_What this task involves:_ A faithful copy of the listing below is required.

_Input data:_

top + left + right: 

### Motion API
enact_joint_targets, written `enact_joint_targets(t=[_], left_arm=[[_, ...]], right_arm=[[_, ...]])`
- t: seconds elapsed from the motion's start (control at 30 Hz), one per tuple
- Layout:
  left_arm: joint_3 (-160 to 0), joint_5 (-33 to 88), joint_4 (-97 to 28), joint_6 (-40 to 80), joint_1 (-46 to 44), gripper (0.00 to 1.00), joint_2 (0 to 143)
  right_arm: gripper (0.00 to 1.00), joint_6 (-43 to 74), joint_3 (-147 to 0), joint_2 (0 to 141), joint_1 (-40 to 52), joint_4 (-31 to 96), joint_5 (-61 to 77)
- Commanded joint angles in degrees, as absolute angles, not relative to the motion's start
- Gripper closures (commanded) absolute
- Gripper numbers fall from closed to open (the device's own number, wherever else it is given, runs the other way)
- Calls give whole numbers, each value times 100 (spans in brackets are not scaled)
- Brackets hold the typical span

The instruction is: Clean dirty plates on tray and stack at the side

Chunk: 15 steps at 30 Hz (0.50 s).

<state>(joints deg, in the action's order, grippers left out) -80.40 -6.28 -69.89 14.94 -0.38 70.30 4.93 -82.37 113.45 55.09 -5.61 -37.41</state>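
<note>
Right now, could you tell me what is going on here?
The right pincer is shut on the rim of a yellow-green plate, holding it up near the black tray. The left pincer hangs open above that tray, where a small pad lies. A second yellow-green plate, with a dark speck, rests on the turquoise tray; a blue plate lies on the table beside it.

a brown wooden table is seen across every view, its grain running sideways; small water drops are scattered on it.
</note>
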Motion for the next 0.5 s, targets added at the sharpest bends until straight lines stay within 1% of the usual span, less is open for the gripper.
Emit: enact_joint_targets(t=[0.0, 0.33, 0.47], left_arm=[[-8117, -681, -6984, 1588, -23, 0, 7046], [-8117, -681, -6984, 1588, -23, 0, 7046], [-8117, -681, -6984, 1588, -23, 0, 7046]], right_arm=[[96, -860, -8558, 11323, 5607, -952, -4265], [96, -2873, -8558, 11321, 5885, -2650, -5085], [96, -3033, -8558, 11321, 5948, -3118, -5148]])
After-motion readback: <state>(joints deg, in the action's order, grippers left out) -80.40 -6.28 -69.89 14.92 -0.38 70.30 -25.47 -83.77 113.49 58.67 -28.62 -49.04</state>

_Output for this exercise:_
top + left + right: 

### Motion API
enact_joint_targets, written `enact_joint_targets(t=[_], left_arm=[[_, ...]], right_arm=[[_, ...]])`
- t: seconds elapsed from the motion's start (control at 30 Hz), one per tuple
- Layout:
  left_arm: joint_3 (-160 to 0), joint_5 (-33 to 88), joint_4 (-97 to 28), joint_6 (-40 to 80), joint_1 (-46 to 44), gripper (0.00 to 1.00), joint_2 (0 to 143)
  right_arm: gripper (0.00 to 1.00), joint_6 (-43 to 74), joint_3 (-147 to 0), joint_2 (0 to 141), joint_1 (-40 to 52), joint_4 (-31 to 96), joint_5 (-61 to 77)
- Commanded joint angles in degrees, as absolute angles, not relative to the motion's start
- Gripper closures (commanded) absolute
- Gripper numbers fall from closed to open (the device's own number, wherever else it is given, runs the other way)
- Calls give whole numbers, each value times 100 (spans in brackets are not scaled)
- Brackets hold the typical span

The instruction is: Clean dirty plates on tray and stack at the side

Chunk: 15 steps at 30 Hz (0.50 s).

<state>(joints deg, in the action's order, grippers left out) -80.40 -6.28 -69.89 14.94 -0.38 70.30 4.93 -82.37 113.45 55.09 -5.61 -37.41</state>
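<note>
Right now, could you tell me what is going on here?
The right pincer is shut on the rim of a yellow-green plate, holding it up near the black tray. The left pincer hangs open above that tray, where a small pad lies. A second yellow-green plate, with a dark speck, rests on the turquoise tray; a blue plate lies on the table beside it.

a brown wooden table is seen across every view, its grain running sideways; small water drops are scattered on it.
</note>
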Motion for the next 0.5 s, targets added at the sharpest bends until straight lines stay within 1% of the usual span, less is open for the gripper.
Emit: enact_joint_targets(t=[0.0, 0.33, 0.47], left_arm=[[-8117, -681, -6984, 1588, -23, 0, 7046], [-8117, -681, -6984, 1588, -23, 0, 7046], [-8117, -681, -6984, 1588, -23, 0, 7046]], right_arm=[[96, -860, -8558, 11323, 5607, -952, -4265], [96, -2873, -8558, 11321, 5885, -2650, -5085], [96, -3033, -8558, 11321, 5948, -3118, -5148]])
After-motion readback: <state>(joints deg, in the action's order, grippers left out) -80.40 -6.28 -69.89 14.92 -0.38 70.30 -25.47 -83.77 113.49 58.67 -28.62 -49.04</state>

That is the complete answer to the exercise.